Fig 2: Identification of a pro-inflammatory property in EV fractions derived from UC patients.a IL-8 response in HT-29 human intestinal epithelial cells exposed to soluble effector (SEF, left) and extracellular vesicle (EV, right) fractions of the non-IBD (blue), inactive UC (yellow) and active UC (red) group. b IgA titers in soluble effector (SEF, left) and extracellular vesicle (EV, right) fractions of the non-IBD (blue), inactive UC (yellow), and active UC (red) group. c IgG titers in soluble effector (SEF, left) and extracellular vesicle (EV, right) of the non-IBD (blue), inactive UC (yellow), and active UC (red) group. d sCD89-IgA complex levels in soluble effector (SEF, left) and extracellular vesicle (EV, right) fractions of the non-IBD (blue), inactive UC (yellow), and active UC (red) group. e Representative images showing immunofluorescent stainings of human colonic biopsies derived from a non-IBD, inactive UC, and active UC patient for CD89 (red), immune cell marker CD68 (green) and total nuclei stained with DAPI (blue). Graph on the right side depicts the number of CD89+CD68+ and CD89+CD68dim/- cells per eye field for independent biopsies (non-IBD, n = 9; inactive UC, n = 10; active UC, n = 12). Scale bar = 50 µm. Data in graphs is presented as median ± interquartile range. Statistical difference against the non-IBD group was evaluated by Kruskal–Wallis with Dunn’s test. f IL-8 response in CD89+CD14+CD11b+ U937 monocytes exposed to soluble effector (SEF, left) and extracellular vesicle (EV, right) fractions of the non-IBD (blue), inactive UC (yellow) and active UC (red) group. g IL-6 response in the in CD89+CD14+CD11b+ U937 monocytes exposed to soluble effector (SEF, left) and extracellular vesicle (EV, right) of the non-IBD (blue), inactive UC (yellow) and active UC (red) group. a–d, f, g sample number as follows: non-IBD (n = 28), inactive UC (n = 30) and active UC (n = 16). Data is presented as median ± interquartile range. Samples with no detectable signal were set to the limit of detection, which is indicated by a dotted line. Statistical difference between the three groups was evaluated by Kruskal–Wallis with Dunn’s test. a–g Source data are provided as a Source Data file.
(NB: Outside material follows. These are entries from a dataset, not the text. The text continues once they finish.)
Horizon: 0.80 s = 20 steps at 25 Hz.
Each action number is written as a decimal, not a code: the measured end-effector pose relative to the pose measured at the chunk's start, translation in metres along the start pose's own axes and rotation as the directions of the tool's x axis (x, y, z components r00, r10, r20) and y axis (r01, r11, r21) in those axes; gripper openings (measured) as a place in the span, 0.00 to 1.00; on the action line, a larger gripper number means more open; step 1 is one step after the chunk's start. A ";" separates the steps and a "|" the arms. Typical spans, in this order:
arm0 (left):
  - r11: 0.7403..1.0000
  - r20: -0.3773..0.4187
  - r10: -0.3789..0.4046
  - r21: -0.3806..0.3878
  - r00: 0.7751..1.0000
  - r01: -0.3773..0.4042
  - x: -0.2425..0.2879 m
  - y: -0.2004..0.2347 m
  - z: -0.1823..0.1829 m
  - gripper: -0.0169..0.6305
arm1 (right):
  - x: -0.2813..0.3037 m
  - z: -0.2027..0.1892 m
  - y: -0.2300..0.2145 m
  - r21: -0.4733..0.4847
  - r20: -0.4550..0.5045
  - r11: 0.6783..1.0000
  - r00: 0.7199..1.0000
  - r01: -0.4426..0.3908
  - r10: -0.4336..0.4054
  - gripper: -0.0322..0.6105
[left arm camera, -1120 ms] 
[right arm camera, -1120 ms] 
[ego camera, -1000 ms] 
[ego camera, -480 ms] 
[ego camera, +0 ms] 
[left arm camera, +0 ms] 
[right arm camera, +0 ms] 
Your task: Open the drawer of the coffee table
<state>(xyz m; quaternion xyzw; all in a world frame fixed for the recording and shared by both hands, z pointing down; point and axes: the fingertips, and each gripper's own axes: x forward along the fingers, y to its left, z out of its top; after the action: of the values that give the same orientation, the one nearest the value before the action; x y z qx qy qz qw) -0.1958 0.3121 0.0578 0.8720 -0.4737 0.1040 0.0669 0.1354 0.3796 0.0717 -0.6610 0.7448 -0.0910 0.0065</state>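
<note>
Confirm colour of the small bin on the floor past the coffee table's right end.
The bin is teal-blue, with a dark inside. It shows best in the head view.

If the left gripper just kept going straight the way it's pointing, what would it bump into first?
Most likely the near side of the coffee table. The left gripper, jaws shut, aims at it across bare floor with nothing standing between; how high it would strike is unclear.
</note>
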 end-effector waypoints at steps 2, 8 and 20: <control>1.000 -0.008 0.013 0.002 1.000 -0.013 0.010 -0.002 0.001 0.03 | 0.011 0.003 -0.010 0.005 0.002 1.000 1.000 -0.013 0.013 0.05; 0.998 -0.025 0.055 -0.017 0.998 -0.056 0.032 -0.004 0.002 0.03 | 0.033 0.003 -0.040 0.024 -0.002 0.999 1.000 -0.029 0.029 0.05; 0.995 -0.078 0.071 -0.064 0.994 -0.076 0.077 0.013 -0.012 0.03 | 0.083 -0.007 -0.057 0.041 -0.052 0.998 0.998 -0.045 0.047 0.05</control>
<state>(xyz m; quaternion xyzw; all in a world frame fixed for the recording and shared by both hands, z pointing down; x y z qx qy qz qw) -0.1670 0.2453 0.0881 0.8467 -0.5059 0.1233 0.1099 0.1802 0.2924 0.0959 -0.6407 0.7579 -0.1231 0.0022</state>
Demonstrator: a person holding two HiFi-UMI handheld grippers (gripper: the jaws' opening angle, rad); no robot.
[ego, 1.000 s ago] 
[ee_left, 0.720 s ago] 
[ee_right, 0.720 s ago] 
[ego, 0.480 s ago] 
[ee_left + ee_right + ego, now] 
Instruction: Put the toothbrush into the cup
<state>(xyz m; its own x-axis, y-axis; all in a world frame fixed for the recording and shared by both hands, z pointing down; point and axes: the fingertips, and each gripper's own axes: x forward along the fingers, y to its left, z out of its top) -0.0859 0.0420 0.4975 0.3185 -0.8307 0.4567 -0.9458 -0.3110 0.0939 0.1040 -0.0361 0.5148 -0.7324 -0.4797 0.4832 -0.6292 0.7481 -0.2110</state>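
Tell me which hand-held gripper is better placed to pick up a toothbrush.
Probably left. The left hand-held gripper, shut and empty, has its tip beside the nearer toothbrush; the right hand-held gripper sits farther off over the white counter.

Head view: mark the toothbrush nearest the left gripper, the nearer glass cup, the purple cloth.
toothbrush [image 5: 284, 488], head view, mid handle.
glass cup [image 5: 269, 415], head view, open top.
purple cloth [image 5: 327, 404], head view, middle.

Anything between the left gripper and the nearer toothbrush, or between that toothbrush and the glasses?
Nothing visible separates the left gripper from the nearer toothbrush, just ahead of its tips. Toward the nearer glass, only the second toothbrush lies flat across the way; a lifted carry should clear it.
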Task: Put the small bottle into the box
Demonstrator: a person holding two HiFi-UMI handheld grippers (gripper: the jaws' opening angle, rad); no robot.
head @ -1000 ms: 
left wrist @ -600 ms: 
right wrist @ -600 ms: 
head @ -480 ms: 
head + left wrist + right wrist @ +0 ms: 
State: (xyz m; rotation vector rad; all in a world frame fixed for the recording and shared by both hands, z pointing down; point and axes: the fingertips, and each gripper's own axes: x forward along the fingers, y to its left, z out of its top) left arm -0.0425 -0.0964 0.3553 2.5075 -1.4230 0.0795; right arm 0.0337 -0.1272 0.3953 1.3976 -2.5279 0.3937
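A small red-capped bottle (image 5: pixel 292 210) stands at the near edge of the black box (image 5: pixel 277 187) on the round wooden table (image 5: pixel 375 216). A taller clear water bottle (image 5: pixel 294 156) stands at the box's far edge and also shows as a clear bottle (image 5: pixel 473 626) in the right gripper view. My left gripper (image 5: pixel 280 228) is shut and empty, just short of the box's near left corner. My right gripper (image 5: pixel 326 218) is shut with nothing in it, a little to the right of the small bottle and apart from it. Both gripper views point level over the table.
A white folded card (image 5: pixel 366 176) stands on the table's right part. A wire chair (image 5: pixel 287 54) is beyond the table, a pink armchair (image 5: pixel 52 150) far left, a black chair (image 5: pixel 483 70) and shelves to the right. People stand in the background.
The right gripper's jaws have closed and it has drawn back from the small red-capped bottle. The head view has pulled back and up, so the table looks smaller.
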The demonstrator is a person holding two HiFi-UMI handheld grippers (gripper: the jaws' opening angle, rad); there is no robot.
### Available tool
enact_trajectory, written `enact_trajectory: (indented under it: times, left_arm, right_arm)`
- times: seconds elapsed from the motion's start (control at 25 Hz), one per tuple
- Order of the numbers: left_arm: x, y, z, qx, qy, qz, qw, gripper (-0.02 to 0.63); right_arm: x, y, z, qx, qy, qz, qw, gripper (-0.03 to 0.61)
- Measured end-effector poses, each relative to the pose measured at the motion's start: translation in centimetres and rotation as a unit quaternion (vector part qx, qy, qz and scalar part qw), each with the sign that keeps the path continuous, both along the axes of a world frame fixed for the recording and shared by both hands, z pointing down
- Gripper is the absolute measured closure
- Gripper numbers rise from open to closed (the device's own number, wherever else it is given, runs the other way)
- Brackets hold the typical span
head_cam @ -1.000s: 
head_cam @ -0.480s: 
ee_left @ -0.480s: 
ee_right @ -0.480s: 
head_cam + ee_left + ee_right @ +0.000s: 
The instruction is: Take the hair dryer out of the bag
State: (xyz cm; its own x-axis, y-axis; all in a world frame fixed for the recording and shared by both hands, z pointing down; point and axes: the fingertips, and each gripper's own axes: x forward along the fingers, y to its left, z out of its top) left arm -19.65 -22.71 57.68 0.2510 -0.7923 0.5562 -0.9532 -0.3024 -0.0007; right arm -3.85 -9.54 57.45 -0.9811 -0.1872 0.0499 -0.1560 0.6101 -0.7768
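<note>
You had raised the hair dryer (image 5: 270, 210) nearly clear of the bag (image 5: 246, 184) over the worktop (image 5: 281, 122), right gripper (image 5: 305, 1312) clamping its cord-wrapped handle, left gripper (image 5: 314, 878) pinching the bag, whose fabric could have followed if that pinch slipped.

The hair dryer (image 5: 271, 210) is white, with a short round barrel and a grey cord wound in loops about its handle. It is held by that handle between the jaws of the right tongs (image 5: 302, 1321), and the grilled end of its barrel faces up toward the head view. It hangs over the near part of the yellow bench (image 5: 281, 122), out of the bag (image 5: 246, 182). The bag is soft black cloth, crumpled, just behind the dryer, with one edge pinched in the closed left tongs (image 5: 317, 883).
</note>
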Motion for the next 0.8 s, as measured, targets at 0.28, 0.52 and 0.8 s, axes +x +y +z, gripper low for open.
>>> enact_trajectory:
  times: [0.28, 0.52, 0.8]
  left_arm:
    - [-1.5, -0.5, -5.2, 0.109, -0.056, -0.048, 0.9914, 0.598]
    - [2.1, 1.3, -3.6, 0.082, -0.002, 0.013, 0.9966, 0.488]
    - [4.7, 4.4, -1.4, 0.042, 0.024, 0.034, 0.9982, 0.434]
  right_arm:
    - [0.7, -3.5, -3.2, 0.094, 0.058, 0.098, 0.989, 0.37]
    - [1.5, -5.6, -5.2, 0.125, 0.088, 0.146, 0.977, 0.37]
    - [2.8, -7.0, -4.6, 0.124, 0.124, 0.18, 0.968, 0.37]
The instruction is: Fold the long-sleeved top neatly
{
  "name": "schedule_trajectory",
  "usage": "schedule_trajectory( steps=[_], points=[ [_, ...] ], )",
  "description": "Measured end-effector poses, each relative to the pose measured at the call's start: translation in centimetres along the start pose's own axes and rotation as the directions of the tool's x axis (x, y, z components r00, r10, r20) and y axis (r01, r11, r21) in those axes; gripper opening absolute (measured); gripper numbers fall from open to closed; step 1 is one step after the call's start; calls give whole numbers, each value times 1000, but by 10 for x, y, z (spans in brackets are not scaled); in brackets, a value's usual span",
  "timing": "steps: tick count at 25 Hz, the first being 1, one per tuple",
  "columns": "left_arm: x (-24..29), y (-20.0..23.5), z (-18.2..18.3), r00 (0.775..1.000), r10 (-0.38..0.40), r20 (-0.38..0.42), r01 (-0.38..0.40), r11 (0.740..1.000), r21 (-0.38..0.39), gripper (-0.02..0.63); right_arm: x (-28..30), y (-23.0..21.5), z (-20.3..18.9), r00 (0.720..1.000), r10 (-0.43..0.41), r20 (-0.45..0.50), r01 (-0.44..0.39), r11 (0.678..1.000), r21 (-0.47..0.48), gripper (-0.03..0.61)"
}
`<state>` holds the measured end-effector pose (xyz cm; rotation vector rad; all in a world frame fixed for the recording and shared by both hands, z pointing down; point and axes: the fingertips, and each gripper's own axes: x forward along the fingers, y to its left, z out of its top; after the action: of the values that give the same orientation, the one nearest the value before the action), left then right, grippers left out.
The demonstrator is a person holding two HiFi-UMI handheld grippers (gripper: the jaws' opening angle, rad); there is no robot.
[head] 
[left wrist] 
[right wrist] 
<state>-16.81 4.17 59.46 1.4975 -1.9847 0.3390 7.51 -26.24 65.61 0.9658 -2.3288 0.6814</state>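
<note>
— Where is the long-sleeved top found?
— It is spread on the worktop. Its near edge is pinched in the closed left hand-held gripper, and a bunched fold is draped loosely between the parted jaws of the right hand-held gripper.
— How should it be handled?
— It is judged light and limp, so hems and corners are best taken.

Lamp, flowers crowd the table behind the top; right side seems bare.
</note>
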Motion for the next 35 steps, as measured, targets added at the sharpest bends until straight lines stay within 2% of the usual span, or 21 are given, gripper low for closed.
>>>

Fig 3: IgA-coated BEVs and EV fractions from UC patients promote a CD89-dependent pro-inflammatory cytokine release in mouse bone marrow derived cells (BMDC).a IL-6 and TNF-α response in bone marrow derived cells (BMDC) from CD89wt/wt (littermates, LM) and CD89tg/wt (CD89-transgenic, CD89) mice exposed to uncoated or IgA-coated BEVs from B. fragilis and L. acidophilus (BEVsB/L and IgA-BEVsB/L) as well as soluble IgA alone. Dosage of the effector samples given by total protein biomass determined by Bradford is indicated. Incubation with saline served as mock-treated control (co). (n = 10 for each data set). b IL-6 and TNF-α response in bone marrow derived cells (BMDC) from CD89tg/wt (CD89-transgenic, CD89) mice exposed to 1 µg IgA-coated BEVs from B. fragilis and L. acidophilus (IgA-BEVsB/L) in the absence (-) or presence (+) of the Syk inhibitor R406. (n = 6 for each data set). c IL-6 (left) and TNF-α (right) response in bone marrow derived cells (BMDC) from CD89wt/wt (littermates, LM) and CD89tg/wt (CD89-transgenic, CD89) mice exposed to EV fractions derived from the non-IBD (blue) and active UC (red) group (seven randomly chosen representatives). (n = 7 for each data set). d IL-6 and TNF-α response in bone marrow derived cells (BMDC) from CD89tg/wt (CD89-transgenic, CD89) mice exposed to 1 µg EV fractions derived from three representative active UC patients (UC1, UC2, or UC3) in the absence (-) or presence (+) of the Syk inhibitor R406. (n = 4 for each data set). a–d Data is presented as median ± interquartile range. Samples with no detectable signal were set to the limit of detection, which is indicated by a dotted line. Statistical difference in panel a was evaluated by Kruskal–Wallis (comparison of groups receiving the same BEVsB/L dosage) with Dunn’s test. Statistical differences in all other panels [comparison of (B)EV samples with and without inhibitor or non-IBD and active UC groups] were evaluated by two-sided Mann–Whitney U-test. Source data are provided as a Source Data file.